Abends lag ich im Bett, erschöpft vom anstrengenden Flug und den aufreibenden Abschiedstagen zuvor. Am nächsten Tag sollte ich zusammen mit einer Schwester den Bus von der Hauptstadt nach Bulawayo nehmen, die zweitgrößte Stadt des Landes. Ich war noch lange nicht am Ziel meiner Reise. Aber fürs Erste war ich beruhigt. Das Essen war einem ersten Eindruck nach ganz gut, die Stadt zwar arm, aber durchaus mit unseren Vorstellungen vergleichbar. Vor allem aber die Schwestern waren nett, hilfsbereit und interessiert. Anders gesagt: Die Vorstellung, in Afrika für ein Jahr leben zu können, schien gar nicht mehr so fremd.

Kurz vorm Schlafengehen rief ich schließlich bei meinen Eltern an. Ganz unkompliziert und kostenfrei; WhatsApp-Call und Skype sei Dank! Ich erzählte, was die letzten Stunden passiert war. Wie es mir ergangen war. Dass es mir gut geht. Meine Eltern waren erleichtert, ich genauso.

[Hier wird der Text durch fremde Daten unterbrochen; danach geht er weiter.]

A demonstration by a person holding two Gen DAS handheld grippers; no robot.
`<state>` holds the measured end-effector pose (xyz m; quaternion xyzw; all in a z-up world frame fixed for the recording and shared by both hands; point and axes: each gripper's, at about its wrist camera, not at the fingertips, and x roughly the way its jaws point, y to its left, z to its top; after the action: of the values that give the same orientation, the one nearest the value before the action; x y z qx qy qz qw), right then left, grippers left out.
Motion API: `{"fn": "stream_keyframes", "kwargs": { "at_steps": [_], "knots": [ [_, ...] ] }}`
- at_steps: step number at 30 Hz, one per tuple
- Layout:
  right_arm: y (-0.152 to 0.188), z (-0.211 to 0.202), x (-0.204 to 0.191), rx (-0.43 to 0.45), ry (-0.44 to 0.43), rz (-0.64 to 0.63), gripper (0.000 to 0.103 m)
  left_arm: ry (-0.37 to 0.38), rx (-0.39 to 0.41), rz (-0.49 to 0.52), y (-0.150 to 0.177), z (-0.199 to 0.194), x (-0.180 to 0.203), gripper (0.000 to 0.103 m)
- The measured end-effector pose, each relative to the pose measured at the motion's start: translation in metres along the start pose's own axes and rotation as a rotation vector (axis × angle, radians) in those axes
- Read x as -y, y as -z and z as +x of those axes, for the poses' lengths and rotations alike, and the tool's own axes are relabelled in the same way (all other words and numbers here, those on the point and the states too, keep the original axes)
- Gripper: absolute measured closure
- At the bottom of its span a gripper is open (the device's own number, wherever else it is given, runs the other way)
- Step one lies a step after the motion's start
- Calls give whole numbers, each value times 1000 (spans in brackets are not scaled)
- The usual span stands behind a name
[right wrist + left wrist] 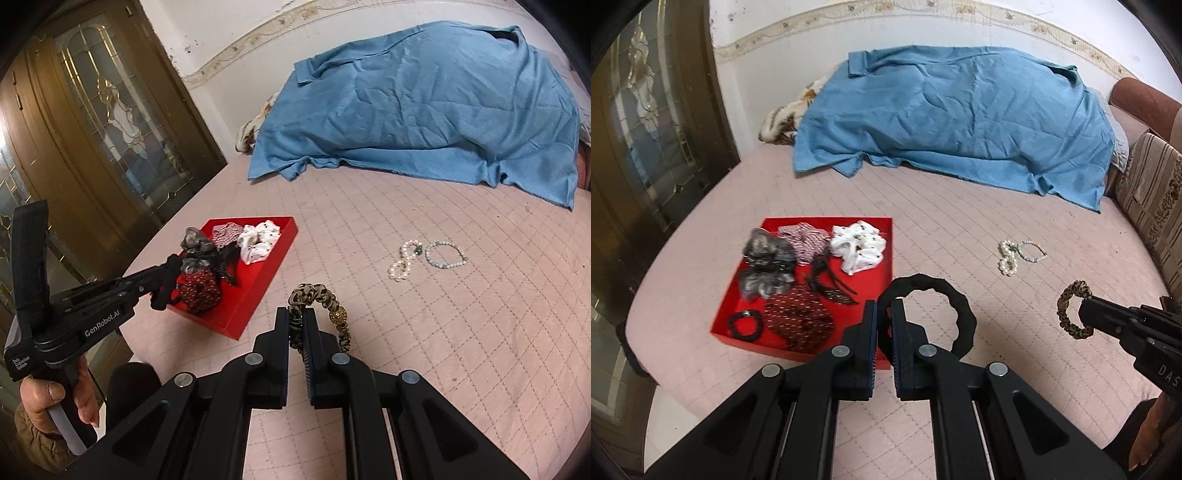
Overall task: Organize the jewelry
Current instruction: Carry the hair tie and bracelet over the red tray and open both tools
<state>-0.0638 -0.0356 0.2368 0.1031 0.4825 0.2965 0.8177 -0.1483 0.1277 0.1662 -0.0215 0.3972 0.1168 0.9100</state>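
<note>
With each hand-held gripper clenched, the left (884, 308) on a black scrunchie (934, 291) and the right (295, 317) on a leopard scrunchie (325, 299), both wanted releasing low inside the red tray (886, 227).

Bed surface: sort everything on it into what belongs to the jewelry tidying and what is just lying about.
Job:
red tray of scrunchies
black hair tie in left gripper
leopard scrunchie in right gripper
pearl bracelets

Lying about:
blue cloth
patterned blanket
</note>
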Motion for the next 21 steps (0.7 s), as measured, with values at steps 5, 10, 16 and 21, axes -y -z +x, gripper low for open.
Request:
{"fn": "stream_keyframes", "kwargs": {
  "at_steps": [5,10,16,21],
  "knots": [
    [3,-7,-16,6,-3,-25,95,-18,35,4,1,-18,-4,96],
    [3,-11,-31,10,-7,-48,95,-22,46,10,3,-25,-8,96],
    [-1,-7,-41,1,-16,-61,95,-20,33,-9,6,-24,-13,96],
    [-5,5,-46,-19,-27,-61,95,-14,4,-34,8,-13,-24,96]
  ]
}}
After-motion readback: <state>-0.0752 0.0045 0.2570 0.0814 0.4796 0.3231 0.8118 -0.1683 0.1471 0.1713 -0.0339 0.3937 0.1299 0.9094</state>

Todmüde in meinem Bett überdachte ich das Wort ,Abschied’. Ist es in unserer heutigen Zeit eine treffende Bezeichnung? Kann man von einem Abschied sprechen, wenn man mit Freunden und Familie derart leicht in Kontakt bleiben kann? Ist man wirklich raus aus der Welt, nur weil man sich knapp 20 Flugstunden von zu Hause weg befindet? Wollte ich nach Deutschland zurück, ich könnte in wenigen Tagen wieder da sein.

Und vor allem: Ist es wirklich ein Abschied, wenn man mit den Leuten vor Ort auf Anhieb gut klarkommt? Zu Hause ist da, wo Deine Freunde sind, heißt es in einem Lied. Der grässliche Gedanke des Abschieds – bei mir war er fürs Erste verflogen.